The R9 2D dataset is an exception because the basecalling algorithm in Metrichor is changed to recurrent neural network. This dataset does not have a homopolymer under-representation problem, but instead, we noticed that it has the opposite problem; this dataset seems to have long homopolymers that don’t exist in the reference genome. We suspect this dataset may not be representative of the R9 chemistry and the underlying mechanism is not well-studied. We could not yet confidently produce a model for this phenomenon.
2. The authors also indicated that they do not have a 1D specific model but this tool should work the same for 1D reads.  The authors have not shown any data to support this assertion an I am not confident that this simulation would work just as well for 1D reads. The statement that 2D reads are more accurate is fundamentally correct but neglects the fact that the error profile can be quite different between 1D and 2D reads.  With the release of the 1D rapid kit and and the 1D ligation kit, 1D reads are becoming more and more important for ONT and neglecting them could be a serious failing. At the very minimum the authors should show how well their simulated reads perform in both a 1D and 2D context. Preferably, however, the authors should consider model parameters tuned to both 1D and 2D reads.
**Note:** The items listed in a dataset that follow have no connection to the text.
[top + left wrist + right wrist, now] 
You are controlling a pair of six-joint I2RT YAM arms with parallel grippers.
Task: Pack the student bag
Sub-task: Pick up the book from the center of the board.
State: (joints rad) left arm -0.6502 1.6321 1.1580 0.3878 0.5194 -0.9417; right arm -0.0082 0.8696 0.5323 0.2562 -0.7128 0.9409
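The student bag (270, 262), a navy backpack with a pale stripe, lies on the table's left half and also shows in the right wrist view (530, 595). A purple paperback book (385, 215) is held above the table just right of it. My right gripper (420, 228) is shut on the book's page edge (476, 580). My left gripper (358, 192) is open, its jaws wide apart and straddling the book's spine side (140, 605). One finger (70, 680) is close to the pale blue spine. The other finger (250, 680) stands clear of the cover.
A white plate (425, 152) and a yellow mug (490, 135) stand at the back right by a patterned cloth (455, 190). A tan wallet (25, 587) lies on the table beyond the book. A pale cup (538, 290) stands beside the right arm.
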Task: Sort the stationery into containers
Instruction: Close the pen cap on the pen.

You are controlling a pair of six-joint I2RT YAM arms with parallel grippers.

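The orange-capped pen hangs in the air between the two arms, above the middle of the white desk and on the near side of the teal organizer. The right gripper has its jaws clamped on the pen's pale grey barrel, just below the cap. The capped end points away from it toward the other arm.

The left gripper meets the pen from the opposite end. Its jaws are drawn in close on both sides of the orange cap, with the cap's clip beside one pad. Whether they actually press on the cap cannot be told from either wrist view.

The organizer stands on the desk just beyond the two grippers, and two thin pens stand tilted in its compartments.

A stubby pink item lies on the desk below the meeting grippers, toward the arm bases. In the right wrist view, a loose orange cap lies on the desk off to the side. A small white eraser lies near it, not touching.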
Response: We understand the Reviewer’s concern and acknowledge the importance of 1D reads. In our revision, we benchmarked NanoSim on R9 chemistry 2D reads and 1D rapid kit and generated error profiles for users to download. Our results show that our model remains valid for these data types, as seen in supplementary figure S11, S12. Unfortunately, we did not find any publicly available dataset generated using the 1D ligation kit.